> [YOUR GOAL] Output the whole listing exactly, with no pictures.

> [SUPPLIED INFORMATION]
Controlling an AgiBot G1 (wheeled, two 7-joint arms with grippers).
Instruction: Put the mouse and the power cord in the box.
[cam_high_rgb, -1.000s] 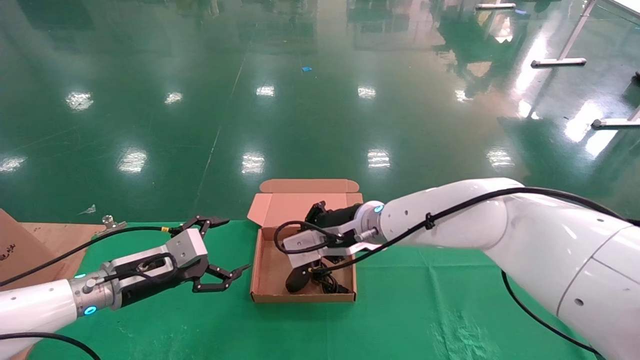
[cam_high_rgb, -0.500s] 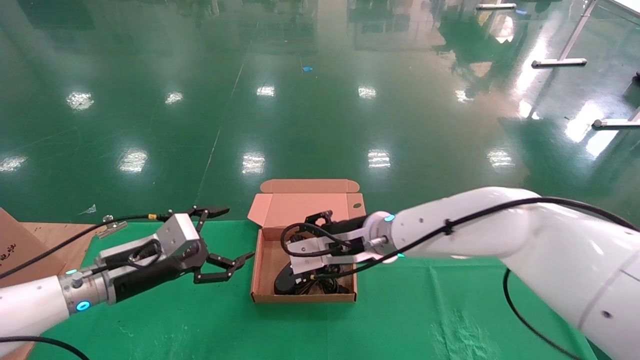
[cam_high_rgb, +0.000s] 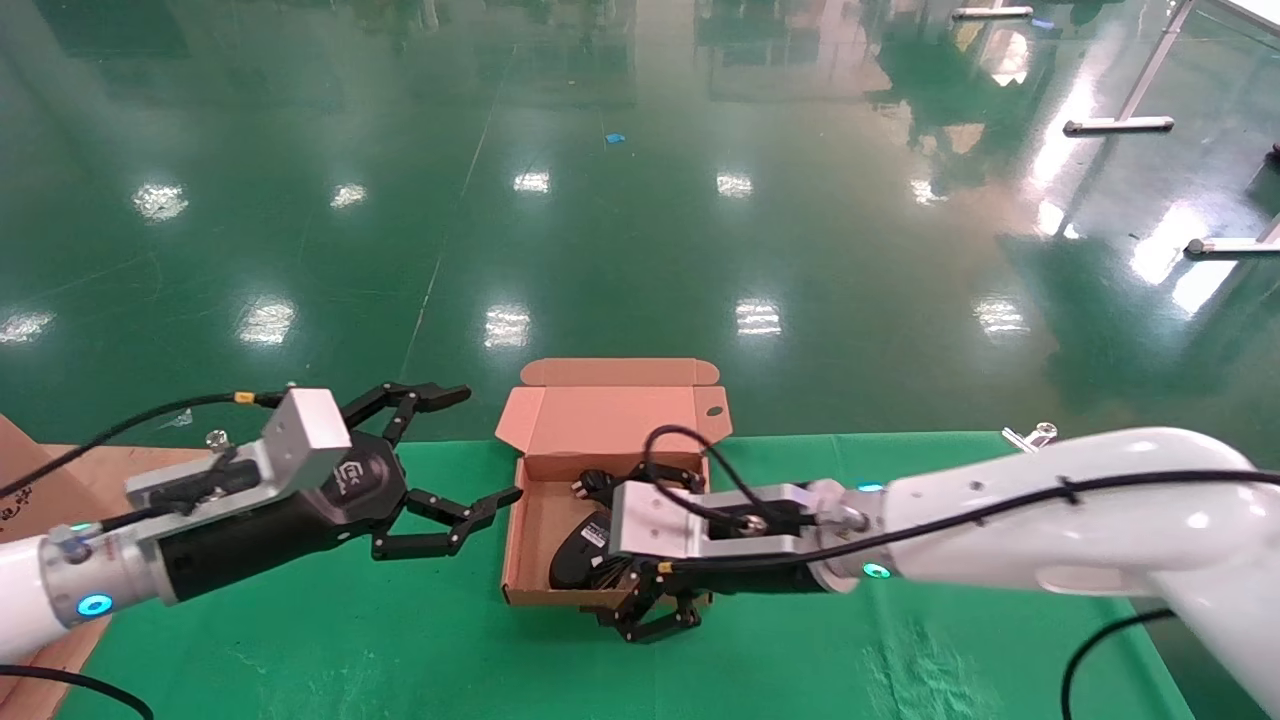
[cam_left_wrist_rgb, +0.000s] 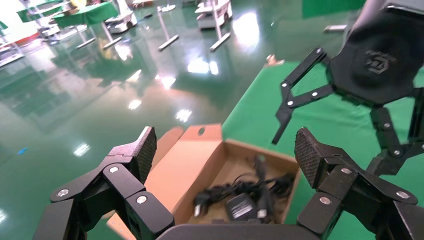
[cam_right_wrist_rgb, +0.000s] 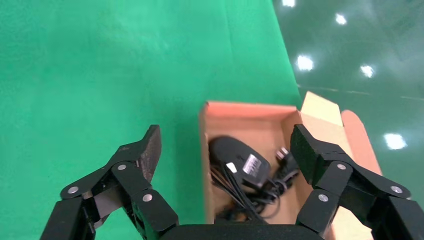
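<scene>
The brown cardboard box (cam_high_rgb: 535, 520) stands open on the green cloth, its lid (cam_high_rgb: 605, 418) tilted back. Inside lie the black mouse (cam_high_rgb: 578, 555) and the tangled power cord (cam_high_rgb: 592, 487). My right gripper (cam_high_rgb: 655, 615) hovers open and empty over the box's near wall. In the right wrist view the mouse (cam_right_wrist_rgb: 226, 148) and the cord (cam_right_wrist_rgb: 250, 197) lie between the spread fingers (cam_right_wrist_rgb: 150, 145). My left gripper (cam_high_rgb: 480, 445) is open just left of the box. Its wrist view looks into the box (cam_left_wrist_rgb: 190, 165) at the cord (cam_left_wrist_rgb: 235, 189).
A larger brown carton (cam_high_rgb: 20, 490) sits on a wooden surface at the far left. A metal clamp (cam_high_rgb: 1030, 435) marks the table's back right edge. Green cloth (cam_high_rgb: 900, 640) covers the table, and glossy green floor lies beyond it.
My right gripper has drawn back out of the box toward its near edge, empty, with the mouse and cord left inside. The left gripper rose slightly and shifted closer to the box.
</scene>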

> [RESULT FOR THIS TASK]
Controlling an AgiBot G1 (wheeled, two 7-joint arms with grippers).
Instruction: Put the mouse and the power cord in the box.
[cam_high_rgb, -1.000s] 
[cam_high_rgb, -0.500s] 
[cam_high_rgb, +0.000s] 
[cam_left_wrist_rgb, +0.000s] 
[cam_right_wrist_rgb, +0.000s] 
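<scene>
The brown cardboard box (cam_high_rgb: 535, 520) stands open on the green cloth, its lid (cam_high_rgb: 605, 418) tilted back. Inside lie the black mouse (cam_high_rgb: 578, 555) and the tangled power cord (cam_high_rgb: 592, 487). My right gripper (cam_high_rgb: 655, 615) hovers open and empty over the box's near wall. In the right wrist view the mouse (cam_right_wrist_rgb: 226, 148) and the cord (cam_right_wrist_rgb: 250, 197) lie between the spread fingers (cam_right_wrist_rgb: 150, 145). My left gripper (cam_high_rgb: 480, 445) is open just left of the box. Its wrist view looks into the box (cam_left_wrist_rgb: 190, 165) at the cord (cam_left_wrist_rgb: 235, 189).
A larger brown carton (cam_high_rgb: 20, 490) sits on a wooden surface at the far left. A metal clamp (cam_high_rgb: 1030, 435) marks the table's back right edge. Green cloth (cam_high_rgb: 900, 640) covers the table, and glossy green floor lies beyond it.
My right gripper has drawn back out of the box toward its near edge, empty, with the mouse and cord left inside. The left gripper rose slightly and shifted closer to the box.
</scene>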

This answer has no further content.